I have a remote form with hand-made buttons using tags. I'm using data-remote=true in the form tag, but I don't know how to use the link tag to post the form data in a form submit. When I use data-remote with data-method, it creates a remote call with empty parameters, so I doesn't call the submit() function to my form.

My form is:

<form accept-charset="UTF-8" action="/tasks" data-remote="true" method="post">

and my link tag under the form tags are:

it creates a remote call with empty POST parameters:

<a class='minibutton' data-remote='create' href='/tasks/create' data-method='post'>

it doesn't send any POST information, only the header:

<a class='minibutton' data-remote='create' href='/tasks/create'>

How can I call elegant the submit() method of the form? I guess I don't need to create javascript hacks to make it work. Do I?

A: 

I guess there're 2 ways you can solve it:

1. I see you're using a class called 'minibutton' on your link, which suggests you want it to look like a button anyway. So instead of the link (or <input type="submit"> tag), use the button tag inside your form:

<button type="submit" value="Submit">

and style it to your liking using CSS. You can even use icons on them. Check out this blog post for details and a ready to use chunk of CSS code.
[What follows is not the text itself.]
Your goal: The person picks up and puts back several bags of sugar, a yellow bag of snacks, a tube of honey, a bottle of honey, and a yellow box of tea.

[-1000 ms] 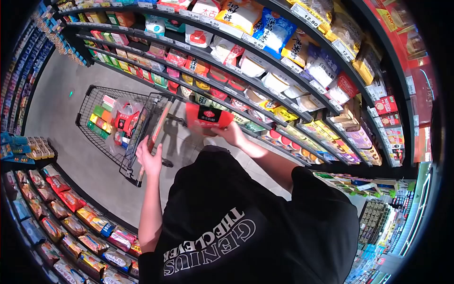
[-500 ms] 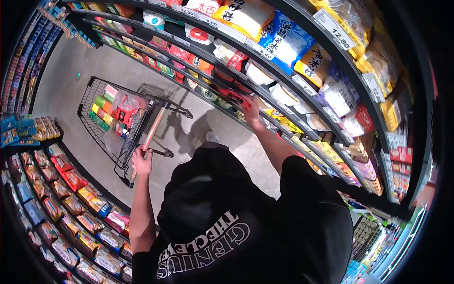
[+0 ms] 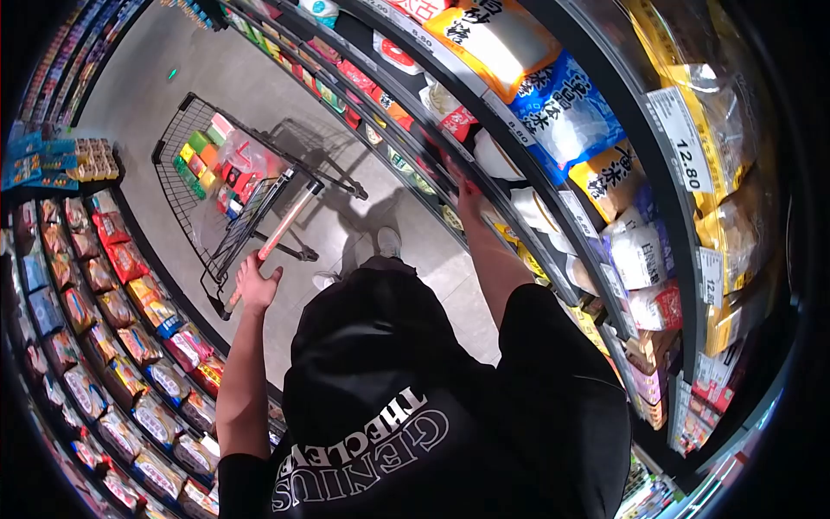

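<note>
Tall shelving (image 3: 635,108) runs off into the view's dark edge, cut short, beside grey tiled floor (image 3: 130,112). On it stands the cart (image 3: 258,214), a clear plastic bag (image 3: 245,154) inside. The left hand (image 3: 257,284) curls loosely over its handle (image 3: 290,218); the right hand (image 3: 468,195) reaches between shelves, fingers obscured, so openness and hold cannot be told.

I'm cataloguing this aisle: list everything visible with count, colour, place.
Floor: one, grey, centre
Shopping cart: one, black, on floor
Cart handle: one, orange, near end
Cart goods: several, multicoloured, inside
Shelves: several, black, both sides
Bagged goods: many, multicoloured, right
Price tags: many, white, shelf edges
Packets: many, multicoloured, left
Display items: several, blue, far left
Shoes: two, pale, on floor
Shirt: one, black, bottom
Left hand: one, bare, on handle
Right hand: one, bare, at shelves
</note>
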Tool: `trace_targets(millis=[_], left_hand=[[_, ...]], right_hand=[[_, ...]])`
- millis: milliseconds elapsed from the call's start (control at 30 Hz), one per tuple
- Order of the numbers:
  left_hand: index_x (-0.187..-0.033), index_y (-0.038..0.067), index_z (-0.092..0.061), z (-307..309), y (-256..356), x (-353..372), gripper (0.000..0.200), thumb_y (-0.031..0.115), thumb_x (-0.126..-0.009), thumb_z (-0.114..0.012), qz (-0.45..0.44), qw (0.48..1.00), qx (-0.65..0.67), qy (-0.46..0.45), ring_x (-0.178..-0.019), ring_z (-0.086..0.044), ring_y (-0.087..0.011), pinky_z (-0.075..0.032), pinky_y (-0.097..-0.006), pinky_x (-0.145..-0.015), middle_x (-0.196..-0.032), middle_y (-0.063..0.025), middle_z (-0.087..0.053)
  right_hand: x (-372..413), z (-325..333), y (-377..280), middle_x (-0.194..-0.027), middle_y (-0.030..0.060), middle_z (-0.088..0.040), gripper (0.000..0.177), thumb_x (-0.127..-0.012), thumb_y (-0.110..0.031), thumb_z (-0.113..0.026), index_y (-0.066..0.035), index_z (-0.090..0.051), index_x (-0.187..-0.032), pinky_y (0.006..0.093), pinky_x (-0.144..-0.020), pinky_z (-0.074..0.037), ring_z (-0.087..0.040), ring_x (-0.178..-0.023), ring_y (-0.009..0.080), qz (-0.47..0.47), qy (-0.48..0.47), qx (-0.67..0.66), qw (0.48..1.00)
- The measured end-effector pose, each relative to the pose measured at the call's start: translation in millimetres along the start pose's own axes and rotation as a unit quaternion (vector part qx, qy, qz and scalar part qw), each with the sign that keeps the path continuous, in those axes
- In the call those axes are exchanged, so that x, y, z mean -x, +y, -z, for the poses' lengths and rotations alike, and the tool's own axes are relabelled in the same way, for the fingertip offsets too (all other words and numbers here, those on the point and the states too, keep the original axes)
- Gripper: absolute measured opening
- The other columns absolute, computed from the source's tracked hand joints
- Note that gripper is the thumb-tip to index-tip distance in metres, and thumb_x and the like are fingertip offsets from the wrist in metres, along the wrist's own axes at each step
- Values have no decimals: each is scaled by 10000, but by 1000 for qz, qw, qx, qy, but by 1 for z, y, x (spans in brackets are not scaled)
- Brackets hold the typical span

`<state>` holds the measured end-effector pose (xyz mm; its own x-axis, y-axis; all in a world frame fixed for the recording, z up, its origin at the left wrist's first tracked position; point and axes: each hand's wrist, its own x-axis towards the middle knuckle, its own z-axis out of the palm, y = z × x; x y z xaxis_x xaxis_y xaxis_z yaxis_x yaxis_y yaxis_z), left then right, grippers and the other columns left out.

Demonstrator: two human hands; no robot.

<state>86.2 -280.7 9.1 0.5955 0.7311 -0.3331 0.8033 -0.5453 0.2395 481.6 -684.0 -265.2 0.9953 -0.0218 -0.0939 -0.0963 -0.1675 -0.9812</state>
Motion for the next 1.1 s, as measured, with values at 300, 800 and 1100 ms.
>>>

2. If you still want to use the link, you can set "id" attributes on the link and on the form, and add a click event observer to submit the form. Assuming you're using Prototype, put something like this into the head part of the page:

<%= javascript_tag do %>
    $('YOUR-LINK-ID').observe(
        'click', 
        function(el, value) {
          $('YOUR-FORM-ID').request({
            onSuccess: function(response) {eval(response)}
          })
        }
    );
<% end %>

This is assuming your response content type is text/javascript. If it's not, you'd have to update the onSuccess and/or onComplete callbacks to replace a piece of your page with the response contents.

See documentation on Form.request and Event.observe for details on observing and submitting a form.

This question may also be helpful.

Matt
Thanks your reply, currently I'm observing the onclick signal and make a submit() when the click event occurs. Your first solution sounds good and better because I don't need the handle that case when a search robot tries to check the link. My problem with buttons was the customization in IE and Safari, but as I look it works well. thx!